Я не знаю, существует ли оформленное средствами визуальных искусств приговское изображение этих замечательных «двух мужских кошек», но с точки зрения моей темы важно обратить внимание на то, что автору пришлось — именно для того, чтобы точно передать мысль о специфичности ситуации, — нарушить языковые нормы и заняться словотворчеством, сотворив тем самым «кошачьих андрогинов» («мужские кошки»), наделенных к тому же сверхъестественной творческой властью: это их взгляд на мир устремлен вниз, «чтобы жизнь внизу текла», другими словами — чтобы антропный принцип преобразовался в универсально животворящий принцип.
III
Отсюда нас ведет вполне прямой путь к анализу приговских Монстров, из которых я выбрала «Автопортрет» (1997), где автор представлен (как и многие другие носители творческой энергии этой серии) в деантропизированном виде, точнее — в виде усложненных и монстрообразующих комбинаций множества элементов. Хотелось бы напомнить, что в латинском языке monstrum означало ‘предзнаменование’ (monstra ac portenta — Цицерон), ‘чудо’, ‘диво’ (Катулл, Вергилий и др.) и только в сочетании с атрибутом это слово приобретало современные значения: monstrum horrendum — ‘чудовище’ (Вергилий), monstrum mulieris — ‘урод’ (Плавт)[167].

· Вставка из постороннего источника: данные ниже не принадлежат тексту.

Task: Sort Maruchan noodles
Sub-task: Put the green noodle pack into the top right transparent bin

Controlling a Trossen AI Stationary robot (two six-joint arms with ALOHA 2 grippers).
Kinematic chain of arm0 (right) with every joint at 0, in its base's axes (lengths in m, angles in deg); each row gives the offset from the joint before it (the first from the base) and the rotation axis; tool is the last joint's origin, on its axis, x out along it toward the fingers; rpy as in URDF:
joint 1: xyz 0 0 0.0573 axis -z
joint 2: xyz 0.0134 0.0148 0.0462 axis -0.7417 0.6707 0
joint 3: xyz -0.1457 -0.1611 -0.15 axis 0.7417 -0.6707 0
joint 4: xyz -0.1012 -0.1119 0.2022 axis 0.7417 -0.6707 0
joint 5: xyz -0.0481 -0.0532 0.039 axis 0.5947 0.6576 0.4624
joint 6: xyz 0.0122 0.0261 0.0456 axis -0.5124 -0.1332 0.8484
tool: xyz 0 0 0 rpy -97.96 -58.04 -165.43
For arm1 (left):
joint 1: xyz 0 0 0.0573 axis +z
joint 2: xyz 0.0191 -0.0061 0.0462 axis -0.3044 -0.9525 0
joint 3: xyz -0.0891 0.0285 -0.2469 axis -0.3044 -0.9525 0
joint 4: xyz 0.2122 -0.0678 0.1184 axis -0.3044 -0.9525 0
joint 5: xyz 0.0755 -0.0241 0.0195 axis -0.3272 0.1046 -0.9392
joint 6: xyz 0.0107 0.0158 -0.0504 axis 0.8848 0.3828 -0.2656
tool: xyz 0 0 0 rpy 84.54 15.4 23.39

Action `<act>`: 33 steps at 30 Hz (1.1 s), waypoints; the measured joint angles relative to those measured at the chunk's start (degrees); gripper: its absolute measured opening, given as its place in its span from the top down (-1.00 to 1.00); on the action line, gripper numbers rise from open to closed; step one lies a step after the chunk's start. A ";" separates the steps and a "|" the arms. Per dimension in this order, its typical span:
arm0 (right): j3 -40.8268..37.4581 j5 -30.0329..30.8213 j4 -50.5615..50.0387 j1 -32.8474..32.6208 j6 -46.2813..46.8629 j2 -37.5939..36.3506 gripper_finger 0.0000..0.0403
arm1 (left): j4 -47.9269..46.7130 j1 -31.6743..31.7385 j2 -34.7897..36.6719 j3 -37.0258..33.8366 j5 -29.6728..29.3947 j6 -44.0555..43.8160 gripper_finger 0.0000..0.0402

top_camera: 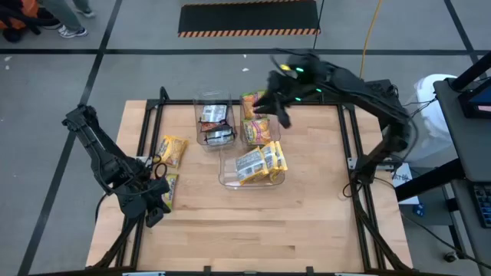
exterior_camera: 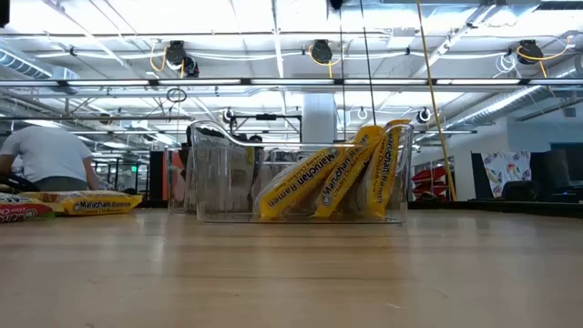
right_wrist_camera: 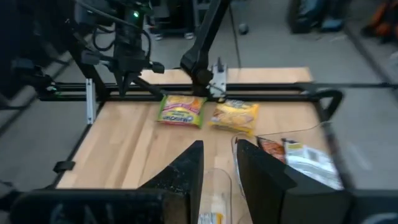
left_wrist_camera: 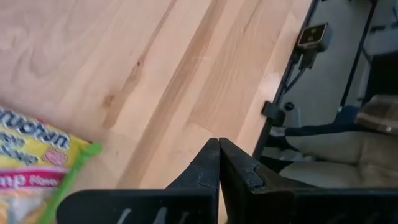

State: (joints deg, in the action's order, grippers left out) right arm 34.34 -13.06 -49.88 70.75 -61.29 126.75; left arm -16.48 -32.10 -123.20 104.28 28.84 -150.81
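From above, the open, empty right gripper (top_camera: 278,107) hovers over the far bins (top_camera: 230,123), which hold dark and orange-red packets (top_camera: 255,130); its fingers could clip a wall on descent. The shut, empty left gripper (top_camera: 153,208) rests near two loose packets (top_camera: 173,150). At table height, the near bin (exterior_camera: 301,178) holds upright yellow noodles (exterior_camera: 351,173).

Packets (top_camera: 261,162) in the front bin (top_camera: 226,181), two packets (top_camera: 173,150) left of it.
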 joint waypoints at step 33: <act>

В приговской монстрогалерее симптоматично уже само изображение конгломерата элементов: характерно разъятие образов на составляющие их единицы, собирание из них новых образов по принципу «произвольного разрастания», описанному у Эмпедокла в качестве «ошибки природы», а у Дж. Бруно — как вариационность проявлений универсального трансформизма, благодаря чему в зависимости от условий и направления комбинаторики может возникнуть все что угодно, поскольку строительные потенциалы хаоса безграничны[168]. Согласно комментарию Карсавина к идее Бруно о парадигмах самоорганизующихся систем и перегруппировке их составных частей, монстр представляет собой «акцидентальное стечение элементов (potentia compositionis et etherogeneitatis). Эта потенция актуализируется в бесконечном ряде конкретных индивидуальных сложений»[169]. Что же касается суждений нашего времени — биогенетика уже экспериментально различает варианты и виды разрастания «эмбриональных стволовых клеток».